— WHAT YOU WILL DO —
Check each line of the material below for "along", then copy the ones that contain it.

☆ ☆ ☆

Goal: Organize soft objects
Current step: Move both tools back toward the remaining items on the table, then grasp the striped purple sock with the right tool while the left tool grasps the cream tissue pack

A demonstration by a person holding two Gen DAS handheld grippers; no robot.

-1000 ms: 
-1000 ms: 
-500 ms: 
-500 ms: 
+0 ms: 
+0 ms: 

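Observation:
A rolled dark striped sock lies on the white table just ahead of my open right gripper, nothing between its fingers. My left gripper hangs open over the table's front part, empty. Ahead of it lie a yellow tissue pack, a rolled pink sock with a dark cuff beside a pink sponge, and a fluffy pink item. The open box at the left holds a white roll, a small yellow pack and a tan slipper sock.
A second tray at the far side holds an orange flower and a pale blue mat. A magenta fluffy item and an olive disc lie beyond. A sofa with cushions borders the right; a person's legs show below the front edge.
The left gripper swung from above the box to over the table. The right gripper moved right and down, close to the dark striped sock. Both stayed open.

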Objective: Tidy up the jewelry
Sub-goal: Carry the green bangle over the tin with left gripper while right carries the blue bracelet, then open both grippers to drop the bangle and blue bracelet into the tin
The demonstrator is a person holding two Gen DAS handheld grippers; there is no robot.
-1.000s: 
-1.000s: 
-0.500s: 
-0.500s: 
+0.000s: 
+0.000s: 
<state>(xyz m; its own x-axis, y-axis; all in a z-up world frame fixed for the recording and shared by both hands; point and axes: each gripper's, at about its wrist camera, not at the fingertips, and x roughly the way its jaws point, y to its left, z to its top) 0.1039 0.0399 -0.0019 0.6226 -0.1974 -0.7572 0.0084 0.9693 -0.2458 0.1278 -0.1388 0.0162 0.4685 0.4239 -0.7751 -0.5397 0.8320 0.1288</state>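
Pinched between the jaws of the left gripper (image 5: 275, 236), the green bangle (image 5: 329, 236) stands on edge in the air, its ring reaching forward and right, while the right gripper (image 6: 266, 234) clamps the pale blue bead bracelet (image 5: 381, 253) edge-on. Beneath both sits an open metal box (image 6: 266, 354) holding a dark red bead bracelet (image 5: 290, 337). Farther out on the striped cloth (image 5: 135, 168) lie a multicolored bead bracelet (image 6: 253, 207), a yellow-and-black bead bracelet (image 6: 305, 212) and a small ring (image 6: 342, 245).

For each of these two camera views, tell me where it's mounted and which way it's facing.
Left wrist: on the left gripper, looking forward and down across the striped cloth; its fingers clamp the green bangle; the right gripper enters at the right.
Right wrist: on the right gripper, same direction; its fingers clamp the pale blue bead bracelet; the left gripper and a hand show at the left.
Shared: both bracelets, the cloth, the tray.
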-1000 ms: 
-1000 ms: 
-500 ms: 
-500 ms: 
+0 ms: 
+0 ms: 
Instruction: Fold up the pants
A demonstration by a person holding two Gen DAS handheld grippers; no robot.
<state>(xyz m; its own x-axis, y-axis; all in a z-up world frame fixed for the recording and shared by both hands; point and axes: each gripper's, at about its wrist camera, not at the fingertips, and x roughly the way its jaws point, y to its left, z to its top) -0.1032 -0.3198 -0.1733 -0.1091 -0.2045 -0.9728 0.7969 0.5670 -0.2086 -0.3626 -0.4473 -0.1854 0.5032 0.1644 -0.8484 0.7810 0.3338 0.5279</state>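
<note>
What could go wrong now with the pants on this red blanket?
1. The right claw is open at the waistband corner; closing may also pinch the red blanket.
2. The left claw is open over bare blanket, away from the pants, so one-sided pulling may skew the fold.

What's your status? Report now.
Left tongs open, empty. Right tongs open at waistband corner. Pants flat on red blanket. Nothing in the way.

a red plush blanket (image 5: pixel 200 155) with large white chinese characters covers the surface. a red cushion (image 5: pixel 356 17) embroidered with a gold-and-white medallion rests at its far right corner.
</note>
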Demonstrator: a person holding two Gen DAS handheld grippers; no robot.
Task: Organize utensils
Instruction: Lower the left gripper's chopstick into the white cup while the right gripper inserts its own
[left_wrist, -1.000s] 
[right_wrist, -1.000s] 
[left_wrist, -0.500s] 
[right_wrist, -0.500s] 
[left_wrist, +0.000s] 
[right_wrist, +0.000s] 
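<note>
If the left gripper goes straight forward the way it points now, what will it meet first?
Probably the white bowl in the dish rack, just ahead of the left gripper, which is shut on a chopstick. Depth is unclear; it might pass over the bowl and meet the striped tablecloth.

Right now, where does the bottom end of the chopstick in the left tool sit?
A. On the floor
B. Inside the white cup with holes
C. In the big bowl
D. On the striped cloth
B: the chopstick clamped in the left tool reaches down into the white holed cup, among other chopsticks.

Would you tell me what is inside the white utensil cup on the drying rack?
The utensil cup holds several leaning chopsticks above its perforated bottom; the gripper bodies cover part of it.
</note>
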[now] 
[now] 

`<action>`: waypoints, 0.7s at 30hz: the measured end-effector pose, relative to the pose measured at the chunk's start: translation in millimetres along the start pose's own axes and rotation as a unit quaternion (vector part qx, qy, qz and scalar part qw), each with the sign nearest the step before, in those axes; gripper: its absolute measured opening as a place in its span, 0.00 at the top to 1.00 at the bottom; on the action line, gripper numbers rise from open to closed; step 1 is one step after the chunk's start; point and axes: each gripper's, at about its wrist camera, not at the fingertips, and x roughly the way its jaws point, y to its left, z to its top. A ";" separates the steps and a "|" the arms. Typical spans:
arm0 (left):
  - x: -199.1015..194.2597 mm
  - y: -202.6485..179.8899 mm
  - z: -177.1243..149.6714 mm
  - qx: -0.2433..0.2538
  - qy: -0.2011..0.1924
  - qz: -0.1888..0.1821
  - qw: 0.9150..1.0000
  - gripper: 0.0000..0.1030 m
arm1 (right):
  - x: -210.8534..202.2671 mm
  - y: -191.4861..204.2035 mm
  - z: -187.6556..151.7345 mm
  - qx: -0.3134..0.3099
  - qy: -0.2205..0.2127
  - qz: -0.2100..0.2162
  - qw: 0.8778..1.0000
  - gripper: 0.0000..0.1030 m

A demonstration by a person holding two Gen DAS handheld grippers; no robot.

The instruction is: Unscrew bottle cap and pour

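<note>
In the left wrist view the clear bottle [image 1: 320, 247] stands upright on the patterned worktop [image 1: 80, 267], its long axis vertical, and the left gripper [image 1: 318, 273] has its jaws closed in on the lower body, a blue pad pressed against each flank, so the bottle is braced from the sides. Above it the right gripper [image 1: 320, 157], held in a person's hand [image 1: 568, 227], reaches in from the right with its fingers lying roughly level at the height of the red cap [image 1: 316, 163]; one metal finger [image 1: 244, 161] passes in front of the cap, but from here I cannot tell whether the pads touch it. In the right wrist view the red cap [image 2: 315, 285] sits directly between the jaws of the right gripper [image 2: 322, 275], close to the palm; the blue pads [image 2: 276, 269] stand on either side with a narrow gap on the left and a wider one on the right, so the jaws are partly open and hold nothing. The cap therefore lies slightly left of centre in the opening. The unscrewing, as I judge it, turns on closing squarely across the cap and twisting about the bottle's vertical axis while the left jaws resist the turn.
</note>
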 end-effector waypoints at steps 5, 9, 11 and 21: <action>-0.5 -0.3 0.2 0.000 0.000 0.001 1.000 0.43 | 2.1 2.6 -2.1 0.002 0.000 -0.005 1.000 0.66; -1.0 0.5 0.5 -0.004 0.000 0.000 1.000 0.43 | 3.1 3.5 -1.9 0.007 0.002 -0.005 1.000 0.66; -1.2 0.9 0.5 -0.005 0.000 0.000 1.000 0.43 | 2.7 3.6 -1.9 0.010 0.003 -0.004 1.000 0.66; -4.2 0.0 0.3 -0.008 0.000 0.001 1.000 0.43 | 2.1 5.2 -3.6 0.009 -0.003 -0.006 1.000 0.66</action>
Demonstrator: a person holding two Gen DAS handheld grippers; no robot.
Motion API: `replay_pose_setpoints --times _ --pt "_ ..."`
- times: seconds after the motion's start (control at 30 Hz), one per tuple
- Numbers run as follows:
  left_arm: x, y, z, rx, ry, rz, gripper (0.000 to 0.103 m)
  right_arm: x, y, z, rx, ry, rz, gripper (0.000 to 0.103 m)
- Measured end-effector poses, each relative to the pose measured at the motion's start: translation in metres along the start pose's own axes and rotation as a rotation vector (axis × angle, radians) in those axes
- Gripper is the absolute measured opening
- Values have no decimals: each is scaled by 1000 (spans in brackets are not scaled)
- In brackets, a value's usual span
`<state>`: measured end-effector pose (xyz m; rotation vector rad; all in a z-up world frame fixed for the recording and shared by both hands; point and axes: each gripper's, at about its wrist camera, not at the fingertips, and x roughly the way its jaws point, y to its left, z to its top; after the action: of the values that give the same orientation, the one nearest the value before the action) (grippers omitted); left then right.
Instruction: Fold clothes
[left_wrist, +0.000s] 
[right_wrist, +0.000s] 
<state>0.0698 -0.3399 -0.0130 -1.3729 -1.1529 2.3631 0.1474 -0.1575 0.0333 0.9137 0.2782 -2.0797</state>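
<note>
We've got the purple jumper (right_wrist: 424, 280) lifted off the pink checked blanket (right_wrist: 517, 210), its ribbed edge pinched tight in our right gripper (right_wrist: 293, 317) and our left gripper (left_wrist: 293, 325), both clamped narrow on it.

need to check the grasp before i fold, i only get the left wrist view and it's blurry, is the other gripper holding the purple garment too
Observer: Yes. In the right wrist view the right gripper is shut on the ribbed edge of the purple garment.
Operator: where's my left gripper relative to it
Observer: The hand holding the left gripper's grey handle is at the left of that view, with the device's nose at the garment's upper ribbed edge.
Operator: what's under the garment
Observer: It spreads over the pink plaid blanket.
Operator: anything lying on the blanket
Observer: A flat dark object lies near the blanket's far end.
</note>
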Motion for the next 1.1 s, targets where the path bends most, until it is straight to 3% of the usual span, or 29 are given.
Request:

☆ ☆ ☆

— ANSWER TO THIS EXERCISE —
`<action>`: waypoints, 0.7s at 30hz: the measured end-effector pose, relative to the pose measured at the chunk's start: translation in millimetres along the start pose's own axes and rotation as a unit quaternion (vector part qx, qy, qz and scalar part qw), each with the sign nearest the step before, in those axes; gripper: its absolute measured opening as a place in its span, 0.00 at the top to 1.00 at the bottom; on the action line, gripper numbers rise from open to closed; step 1 is one step after the chunk's start; point and axes: each gripper's, at about its wrist camera, not at the fingertips, and x roughly the way its jaws point, y to its left, z to its top. A ";" separates the steps and a "|" the arms. Typical spans:
- Measured end-effector poses, each relative to the pose measured at the motion's start: translation in metres along the start pose's own axes and rotation as a rotation vector (axis × angle, radians) in those axes

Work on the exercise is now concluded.